ACTIVITY:
Look through the listing below, and wherever a line has the string "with", copy it.

[[ SOURCE DATA open ]]

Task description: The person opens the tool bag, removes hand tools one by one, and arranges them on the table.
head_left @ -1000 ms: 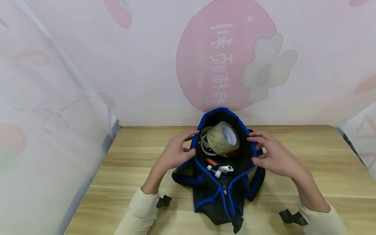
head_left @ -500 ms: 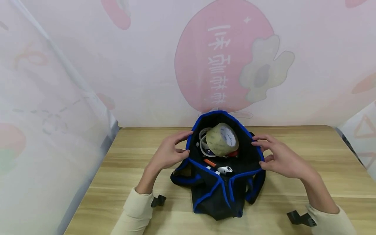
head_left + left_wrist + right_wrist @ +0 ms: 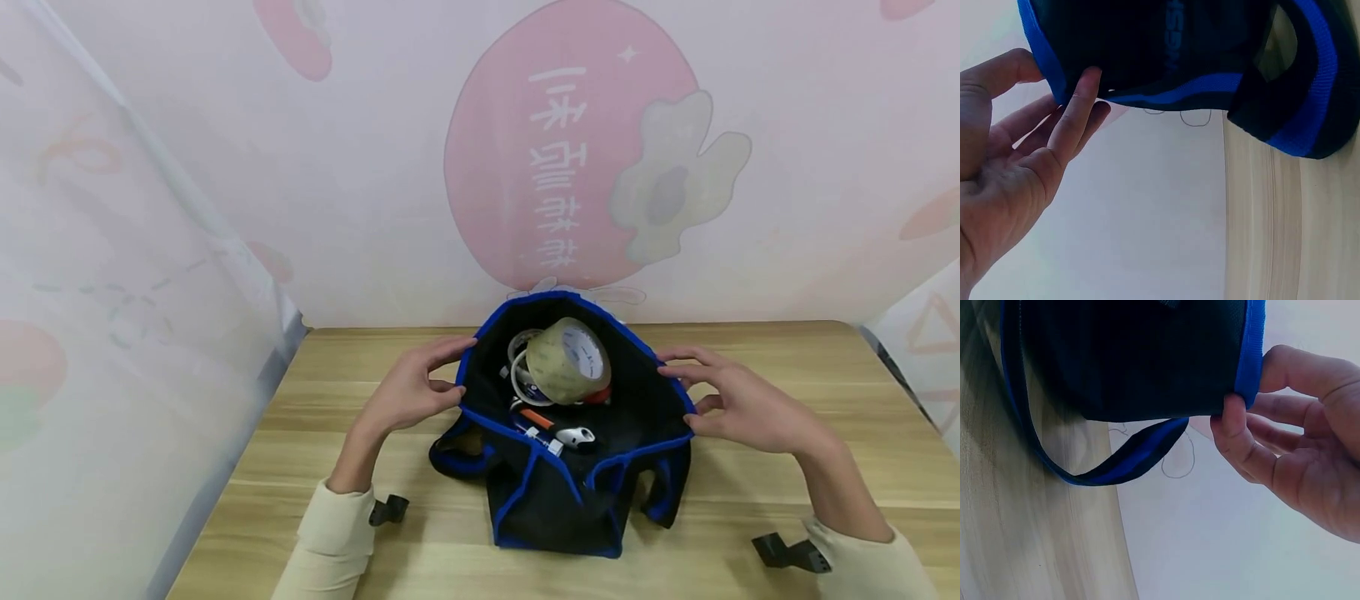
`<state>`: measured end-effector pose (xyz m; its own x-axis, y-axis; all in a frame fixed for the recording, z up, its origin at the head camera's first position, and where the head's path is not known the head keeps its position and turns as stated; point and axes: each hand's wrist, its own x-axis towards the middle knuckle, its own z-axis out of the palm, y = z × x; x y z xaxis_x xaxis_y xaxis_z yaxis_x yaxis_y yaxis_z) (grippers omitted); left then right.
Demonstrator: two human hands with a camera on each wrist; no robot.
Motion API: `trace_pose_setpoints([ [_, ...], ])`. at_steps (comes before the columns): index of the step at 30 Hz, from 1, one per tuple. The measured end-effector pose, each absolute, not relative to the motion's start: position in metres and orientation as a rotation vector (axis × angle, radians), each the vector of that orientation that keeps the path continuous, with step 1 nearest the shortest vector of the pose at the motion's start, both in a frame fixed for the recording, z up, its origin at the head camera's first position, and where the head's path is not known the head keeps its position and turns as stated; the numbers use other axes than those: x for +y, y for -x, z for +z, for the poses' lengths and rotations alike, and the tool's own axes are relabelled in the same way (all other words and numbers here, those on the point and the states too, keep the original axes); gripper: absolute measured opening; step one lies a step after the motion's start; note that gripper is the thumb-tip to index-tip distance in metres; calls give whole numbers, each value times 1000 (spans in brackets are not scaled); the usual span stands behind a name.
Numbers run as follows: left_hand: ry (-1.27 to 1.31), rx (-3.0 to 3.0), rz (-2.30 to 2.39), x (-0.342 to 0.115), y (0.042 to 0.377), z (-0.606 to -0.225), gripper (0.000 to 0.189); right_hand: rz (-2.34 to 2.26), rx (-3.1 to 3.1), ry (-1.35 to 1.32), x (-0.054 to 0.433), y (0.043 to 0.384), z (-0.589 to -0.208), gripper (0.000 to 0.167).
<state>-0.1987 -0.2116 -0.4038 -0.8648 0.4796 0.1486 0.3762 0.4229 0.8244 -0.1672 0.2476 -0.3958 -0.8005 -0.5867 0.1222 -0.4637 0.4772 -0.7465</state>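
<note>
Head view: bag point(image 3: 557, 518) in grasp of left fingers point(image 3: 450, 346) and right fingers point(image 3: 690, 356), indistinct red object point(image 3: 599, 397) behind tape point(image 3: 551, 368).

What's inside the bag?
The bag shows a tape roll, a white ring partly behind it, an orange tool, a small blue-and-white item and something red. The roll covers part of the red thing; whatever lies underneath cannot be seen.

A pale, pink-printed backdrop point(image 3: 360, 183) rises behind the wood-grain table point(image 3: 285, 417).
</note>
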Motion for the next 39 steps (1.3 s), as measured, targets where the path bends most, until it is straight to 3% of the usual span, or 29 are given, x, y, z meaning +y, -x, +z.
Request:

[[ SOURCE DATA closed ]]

SOLUTION TO THE PROBLEM:
Demonstrator: two human hands with a camera on each wrist; no robot.
Motion API: `trace_pose_setpoints([ [_, ...], ])`. at_steps (comes before the columns): index of the step at 30 Hz, from 1, one per tuple. The measured end-effector pose, each absolute, not relative to the motion's start: position in metres and orientation as a rotation vector (axis × angle, radians), each the vector of that orientation that keeps the path continuous, with step 1 nearest the shortest vector of the pose at the motion's start, both in a frame fixed for the recording, z up, its origin at the head camera's first position, and where the head's path is not known the head keeps its position and turns as stated; the numbers use other axes than those: x for +y, y for -x, z for +z, for the poses' lengths and rotations alike, and the tool's own axes are relabelled in the same way (all other words and numbers here, those on the point and the states too, keep the original axes); gripper: absolute measured opening; step one lies a step after the motion's start; note that gripper is the thumb-tip to index-tip distance in metres; calls give whole numbers, each value times 1000 (spans in brackets are not scaled); the usual span stands behind a name.

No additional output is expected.